Замерев за своей дверью, с ногами забравшись на стул у окна, сунув в рот карандаш, который к концу Маминой Тишины могла изгрызть до половины, я, как слепая, смотрела в одну точку, но видела все, что делает моя мама. Вот она прошла на кухню, подожгла конфорку, опустилась на табурет. Поднялась, когда засвистел чайник, наполнила кружку, сгребла из вазочки на столе шелестящую горсть конфет. Вернулась в гостиную, закрыла дверь — отгородилась от меня. Подошла к креслу — тому, которое подальше от телевизора, но поближе к батарее (до него на четыре шага больше), опустилась в него. Прошелестела книжными страницами. Все, теперь на долгое время — только перелистывание страничек, да мучительное ццок-ццок-ццоканье стрелок, лениво перескакивающих по циферблату.

В такие дни я серьезно заболевала. Меня поражала вынужденная слепота ребенка, который видит все, кроме своей мамы — и за отсутствием главного объекта своего мира считает всё остальное ненастоящим, зыбким, обманчивым.

Болезнь начиналась с магии.

В Маминой Тишине возникала музыка: жуткое, звенящее, повторяющееся "динь-линь, линь-динь-линь". Еле слышное поначалу, оно неумолимо нарастало. Этот звук и породившая его тишина топили меня в себе. Они заливались в уши, рот, нос, я в отчаянии захлебывалась ими, через силу глотала их, напивалась, переполнялась, и почти развоплощалась в них. Я переставала существовать, меня будто стирали ластиком, успешно и насовсем — оставалось только сдуть грязные крохи.

Пользуясь отсутствием матери, ее Тишиной, сильно менялись вещи. Они начинали жить своей, неподвластной пониманию, жизнью.

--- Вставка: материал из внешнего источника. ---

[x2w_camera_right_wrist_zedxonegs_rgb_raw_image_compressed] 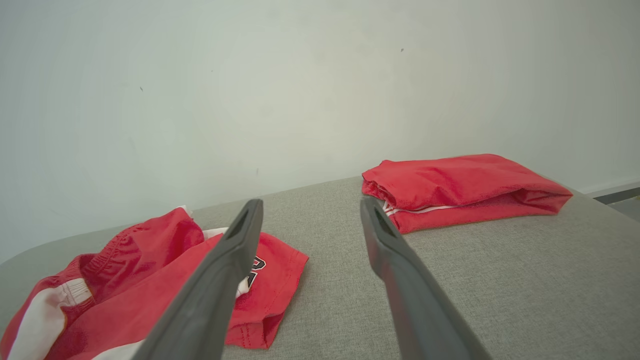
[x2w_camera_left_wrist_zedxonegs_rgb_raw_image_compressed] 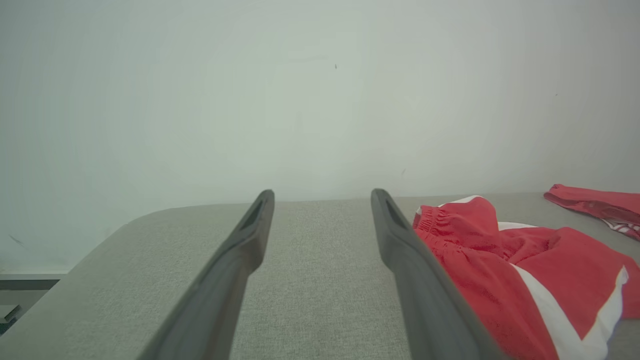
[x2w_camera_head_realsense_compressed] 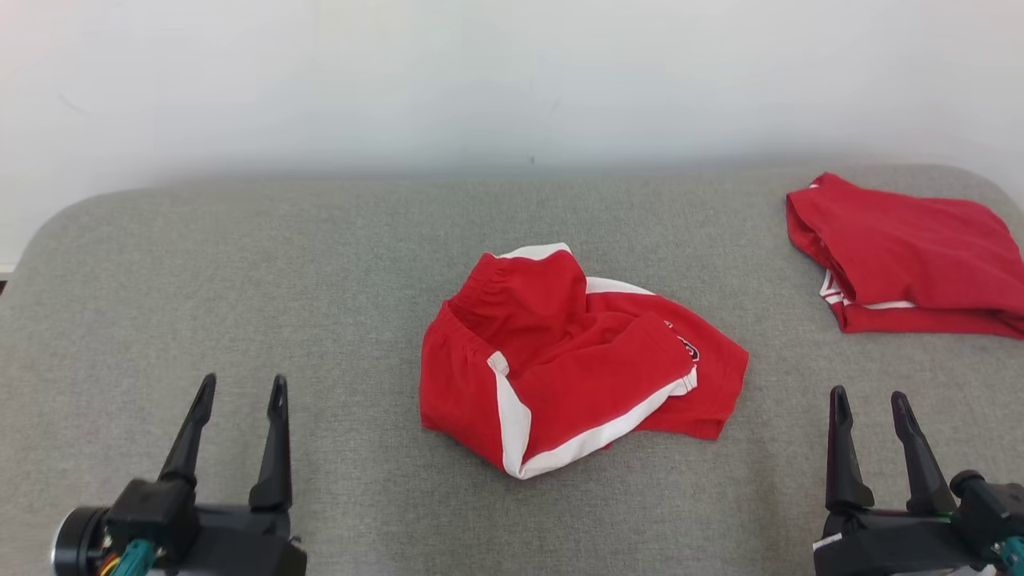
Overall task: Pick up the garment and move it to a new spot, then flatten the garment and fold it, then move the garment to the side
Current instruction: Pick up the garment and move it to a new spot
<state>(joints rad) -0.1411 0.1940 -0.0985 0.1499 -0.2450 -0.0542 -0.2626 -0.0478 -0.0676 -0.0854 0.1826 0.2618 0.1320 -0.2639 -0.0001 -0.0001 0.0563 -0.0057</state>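
Note:
A crumpled pair of red shorts with white side stripes (x2w_camera_head_realsense_compressed: 572, 360) lies in the middle of the grey padded table (x2w_camera_head_realsense_compressed: 320, 264). The shorts (x2w_camera_left_wrist_zedxonegs_rgb_raw_image_compressed: 505, 265) sit right of my left fingers in the left wrist view, and the shorts (x2w_camera_right_wrist_zedxonegs_rgb_raw_image_compressed: 125, 280) lie at the lower left in the right wrist view. My left gripper (x2w_camera_head_realsense_compressed: 242, 390) is open near the front left, well apart from the garment. At the front right, my right gripper (x2w_camera_head_realsense_compressed: 869, 404) is also open, with nothing between its fingers.
A second red garment, folded (x2w_camera_head_realsense_compressed: 904, 256), lies at the table's back right corner; the folded garment (x2w_camera_right_wrist_zedxonegs_rgb_raw_image_compressed: 460, 190) lies just beyond my right fingers in the right wrist view. A white wall (x2w_camera_head_realsense_compressed: 512, 72) stands behind the table. Bare grey surface stretches across the left half.

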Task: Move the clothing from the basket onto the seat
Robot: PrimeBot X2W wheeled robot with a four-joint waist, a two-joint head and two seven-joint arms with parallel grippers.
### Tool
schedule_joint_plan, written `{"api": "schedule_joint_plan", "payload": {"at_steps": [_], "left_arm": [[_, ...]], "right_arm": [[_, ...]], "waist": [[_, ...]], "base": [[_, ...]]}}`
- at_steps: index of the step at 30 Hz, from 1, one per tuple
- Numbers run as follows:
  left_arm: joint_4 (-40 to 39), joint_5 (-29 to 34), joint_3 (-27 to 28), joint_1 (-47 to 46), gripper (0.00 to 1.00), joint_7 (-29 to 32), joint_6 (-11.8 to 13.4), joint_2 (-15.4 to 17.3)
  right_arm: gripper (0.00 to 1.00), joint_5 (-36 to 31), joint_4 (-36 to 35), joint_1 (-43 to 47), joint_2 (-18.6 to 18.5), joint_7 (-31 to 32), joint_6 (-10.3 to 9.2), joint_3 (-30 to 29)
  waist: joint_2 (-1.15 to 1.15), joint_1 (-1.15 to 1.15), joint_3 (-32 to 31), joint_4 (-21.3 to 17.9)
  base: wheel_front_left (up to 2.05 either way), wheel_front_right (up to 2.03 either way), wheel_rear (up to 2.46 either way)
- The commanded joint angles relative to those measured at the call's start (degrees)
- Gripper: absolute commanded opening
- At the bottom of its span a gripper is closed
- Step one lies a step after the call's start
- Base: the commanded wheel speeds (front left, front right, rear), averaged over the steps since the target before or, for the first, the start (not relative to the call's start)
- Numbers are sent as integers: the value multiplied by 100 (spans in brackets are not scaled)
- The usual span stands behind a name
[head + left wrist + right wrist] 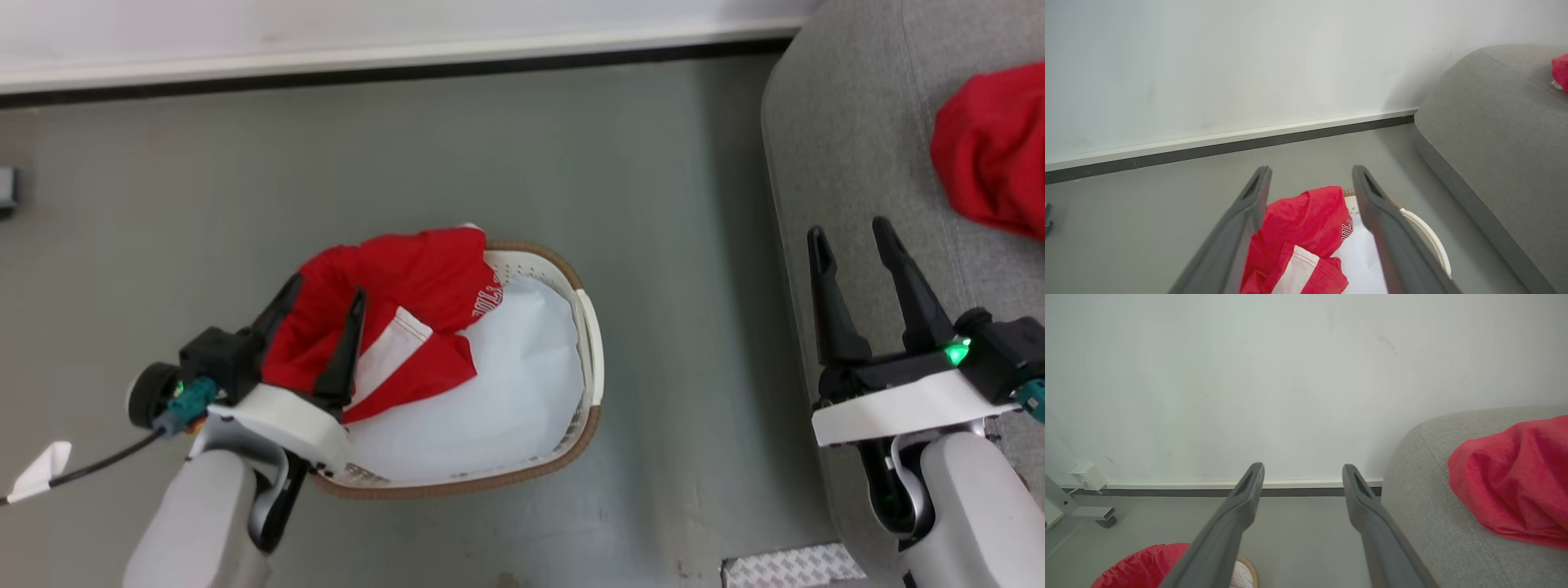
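A red jersey (pixel 408 286) with a white stripe and white lettering is heaped in the left part of the cream basket (pixel 589 351), partly over its far rim, on a white sheet (pixel 506 384). My left gripper (pixel 326 290) hangs open over that heap, one finger on each side of the cloth; the left wrist view shows the jersey (pixel 1306 220) below its spread fingers (pixel 1257 204). Another red garment (pixel 992 147) lies on the grey sofa (pixel 857 122). My right gripper (pixel 849 233) is open and empty above the sofa's front edge, left of that garment (pixel 1515 477).
Basket and sofa stand on a grey floor (pixel 669 204), with a white wall and dark skirting (pixel 408 73) behind. A ribbed metal plate (pixel 792 565) lies near my base. A white plug adapter (pixel 1088 475) and a grey foot (pixel 1106 518) sit at the wall.
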Motion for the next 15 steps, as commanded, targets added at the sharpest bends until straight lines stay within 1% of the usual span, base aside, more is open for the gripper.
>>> {"api": "schedule_joint_plan", "payload": {"at_steps": [1,8,15], "left_arm": [[120,-73,-77,-217,100,-2,11,111],[571,-201,-360,-672,100,-2,10,289],[1466,-369,-795,-1296,100,5,10,407]], "right_arm": [[100,-71,-56,-132,50,-18,-13,-23],[100,-79,-251,-446,84,-18,-13,-28],[100,-58,-521,-707,204,-18,-13,-22]], "waist": [[0,-1,259,-116],[0,-1,683,-276],[0,-1,1138,-439]], "base": [[0,0,0],[0,0,0],[0,0,0]]}}
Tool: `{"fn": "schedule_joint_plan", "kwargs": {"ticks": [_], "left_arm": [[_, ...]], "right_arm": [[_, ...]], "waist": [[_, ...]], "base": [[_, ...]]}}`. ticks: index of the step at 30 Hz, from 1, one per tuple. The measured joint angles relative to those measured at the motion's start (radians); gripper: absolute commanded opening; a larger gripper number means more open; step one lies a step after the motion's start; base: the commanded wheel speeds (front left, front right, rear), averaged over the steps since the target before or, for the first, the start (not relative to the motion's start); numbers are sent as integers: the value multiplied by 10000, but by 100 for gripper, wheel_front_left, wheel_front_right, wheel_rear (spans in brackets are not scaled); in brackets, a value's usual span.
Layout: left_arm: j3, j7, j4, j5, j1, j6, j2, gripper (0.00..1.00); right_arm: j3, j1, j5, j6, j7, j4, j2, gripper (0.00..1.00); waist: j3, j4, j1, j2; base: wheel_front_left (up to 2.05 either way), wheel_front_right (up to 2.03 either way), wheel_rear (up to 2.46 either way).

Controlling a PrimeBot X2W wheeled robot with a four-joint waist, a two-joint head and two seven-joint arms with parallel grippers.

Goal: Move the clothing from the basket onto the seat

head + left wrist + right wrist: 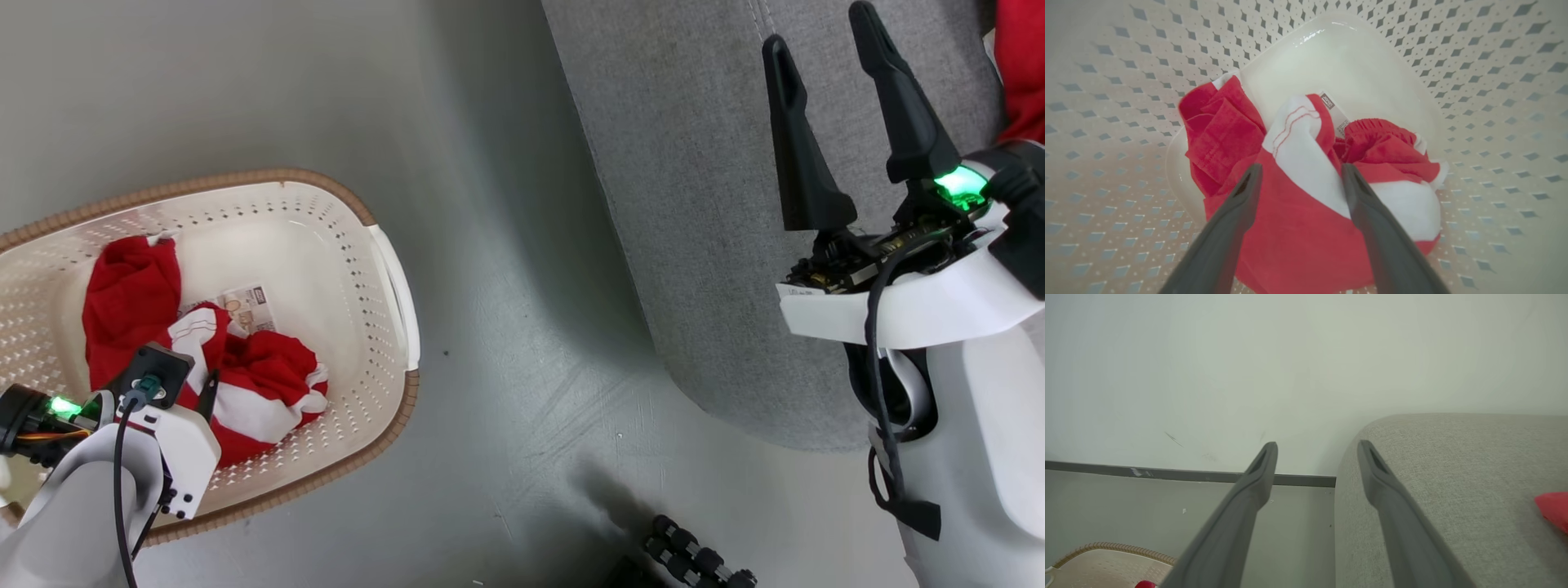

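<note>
The cream perforated basket (343,229) stands on the floor at the left, and red clothing (131,302) with white bands lies crumpled inside it. My left gripper (1301,168) reaches down into the basket (1474,102), open, one finger on each side of a red-and-white fold of the clothing (1298,228). The grey seat (694,204) fills the upper right. Above its edge my right gripper (819,28) is open and holds nothing. Another red garment (1020,65) lies on the seat at the far right. The right wrist view shows the right gripper (1318,444), the seat (1453,465) and that garment (1553,508).
Grey floor (506,327) separates basket and seat. A paper label (245,306) lies on the basket bottom. A black ribbed object (694,559) sits at the lower edge of the head view. A pale wall (1290,355) with a dark baseboard (1167,473) stands beyond the seat.
</note>
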Motion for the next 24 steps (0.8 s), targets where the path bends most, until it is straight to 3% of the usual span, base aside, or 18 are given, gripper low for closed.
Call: {"fn": "schedule_joint_plan", "kwargs": {"ticks": [11, 12, 13, 14, 15, 24], "left_arm": [[142, 188, 439, 0, -363, 186, 140, 100], [157, 190, 466, -2, -367, 184, 136, 84], [157, 198, 493, -4, -367, 184, 127, 47], [157, 267, 514, -6, -367, 180, 117, 28], [153, 278, 539, -12, -369, 174, 111, 0], [96, -132, 334, -19, -506, 58, 69, 0]], "right_arm": [[232, -422, 242, 0, 0, 10, 2, 100], [240, -469, 263, 0, 0, 10, 2, 100], [238, -492, 261, 0, 0, 10, 2, 100], [240, -493, 263, 0, 0, 13, 2, 100], [232, -493, 265, 0, 0, 27, 2, 100], [86, -732, 286, 2, 0, 132, 2, 100]], "waist": [[478, -357, 0, 0], [512, -384, 0, 0], [544, -410, 0, 0], [574, -434, 0, 0], [601, -454, 0, 0], [524, -377, 0, 0]], "base": [[0, 0, 0], [0, 0, 0], [0, 0, 0], [0, 0, 0], [0, 0, 0], [0, 0, 0]]}}
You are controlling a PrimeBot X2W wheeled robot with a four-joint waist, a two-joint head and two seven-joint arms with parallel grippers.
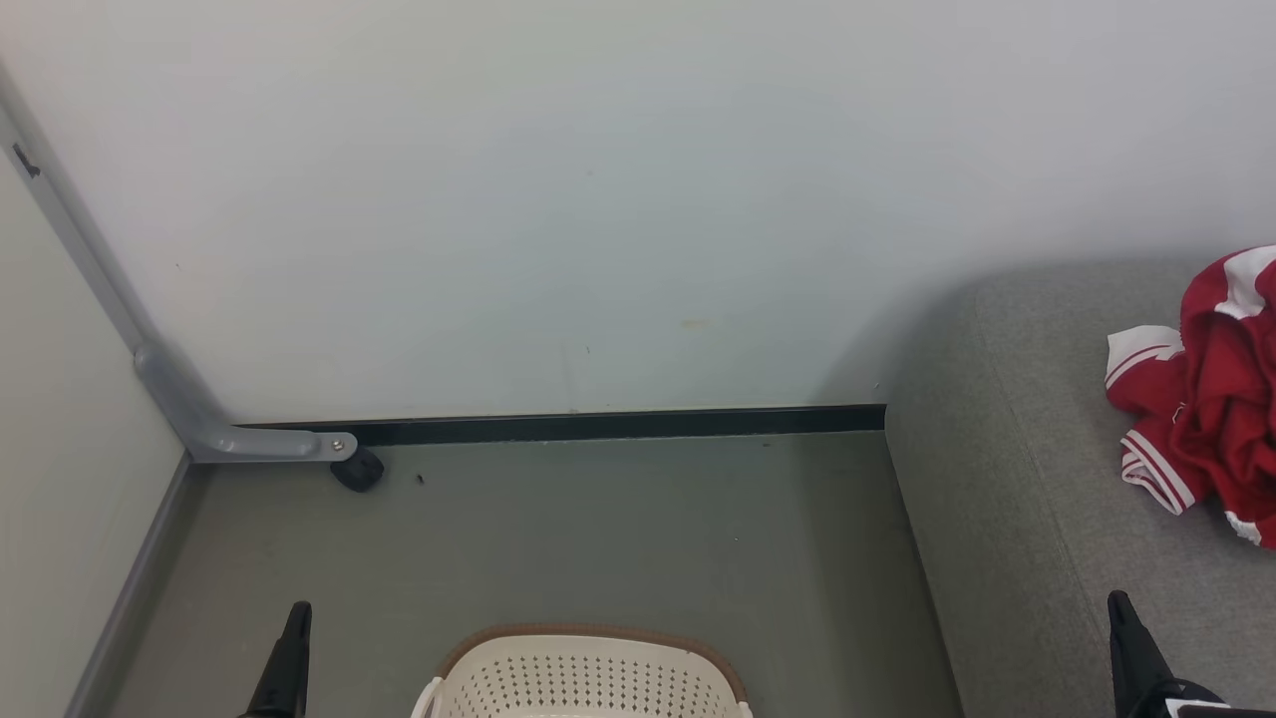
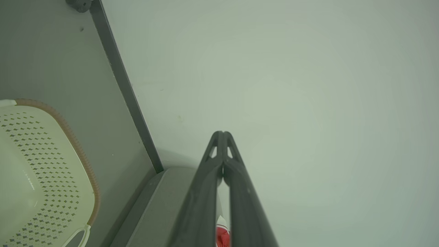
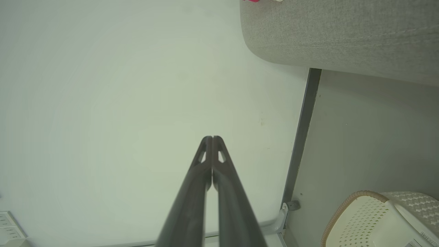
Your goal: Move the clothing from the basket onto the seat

Взять, к примеру, кровать в моей комнате. В Маминой Тишине она становилась другой. Не мягкой и очень удобной, где мы с отцом иногда лежали вдвоем — когда он ещё читал мне книжки. А пугающе широкой, холодной, бездонной волчьей ямой, которую кто-то вероломно прикрыл темно-зеленым в оранжевых ромбах пледом без единой складочки. Я отчаянно хотела сдернуть плед, но боялась даже подойти к кровати. И чувствовала, что от нее исходит уже не та мягкая заботливая сила, которая властно манит к себе, призывая лечь, отдохнуть, согреться. А томление охотника, ждущего в засаде. И молчаливая, невысказанная агрессия — вот только попробуй, помниду́ меня.

Я смотрела на плед, но почему-то его не узнавала. Вдруг становилось ясно, что оранжевые ромбы — это части мёртвых змеиных шкур. И лежали они не в шерстяном переплетении нитей зеленого пледа, а в полусгнившем, сыром, заразном мху, под слоем которого жила затягивающая, бездонная трясина.